§ **Exercise requirements**
A precise repetition of every line below is the required answer.

====

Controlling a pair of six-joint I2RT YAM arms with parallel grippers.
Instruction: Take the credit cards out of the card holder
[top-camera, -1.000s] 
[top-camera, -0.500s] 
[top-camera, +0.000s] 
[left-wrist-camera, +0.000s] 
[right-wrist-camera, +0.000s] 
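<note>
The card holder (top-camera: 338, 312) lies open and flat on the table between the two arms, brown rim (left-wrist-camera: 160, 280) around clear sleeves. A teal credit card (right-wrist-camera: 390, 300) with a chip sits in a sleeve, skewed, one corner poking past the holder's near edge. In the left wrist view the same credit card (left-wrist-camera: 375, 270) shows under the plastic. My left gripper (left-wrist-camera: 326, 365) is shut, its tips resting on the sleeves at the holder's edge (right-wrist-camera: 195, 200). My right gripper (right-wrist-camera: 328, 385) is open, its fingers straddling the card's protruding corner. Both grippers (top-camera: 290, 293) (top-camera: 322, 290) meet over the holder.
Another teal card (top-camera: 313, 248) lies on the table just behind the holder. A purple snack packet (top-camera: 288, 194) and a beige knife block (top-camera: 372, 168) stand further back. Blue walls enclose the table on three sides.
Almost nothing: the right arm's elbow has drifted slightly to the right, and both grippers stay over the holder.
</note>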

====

§ **Output for this exercise**
Controlling a pair of six-joint I2RT YAM arms with parallel grippers.
Instruction: Take the credit cards out of the card holder
[top-camera, -1.000s] 
[top-camera, -0.500s] 
[top-camera, +0.000s] 
[left-wrist-camera, +0.000s] 
[right-wrist-camera, +0.000s] 
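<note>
The card holder (top-camera: 338, 312) lies open and flat on the table between the two arms, brown rim (left-wrist-camera: 160, 280) around clear sleeves. A teal credit card (right-wrist-camera: 390, 300) with a chip sits in a sleeve, skewed, one corner poking past the holder's near edge. In the left wrist view the same credit card (left-wrist-camera: 375, 270) shows under the plastic. My left gripper (left-wrist-camera: 326, 365) is shut, its tips resting on the sleeves at the holder's edge (right-wrist-camera: 195, 200). My right gripper (right-wrist-camera: 328, 385) is open, its fingers straddling the card's protruding corner. Both grippers (top-camera: 290, 293) (top-camera: 322, 290) meet over the holder.
Another teal card (top-camera: 313, 248) lies on the table just behind the holder. A purple snack packet (top-camera: 288, 194) and a beige knife block (top-camera: 372, 168) stand further back. Blue walls enclose the table on three sides.
Almost nothing: the right arm's elbow has drifted slightly to the right, and both grippers stay over the holder.
</note>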

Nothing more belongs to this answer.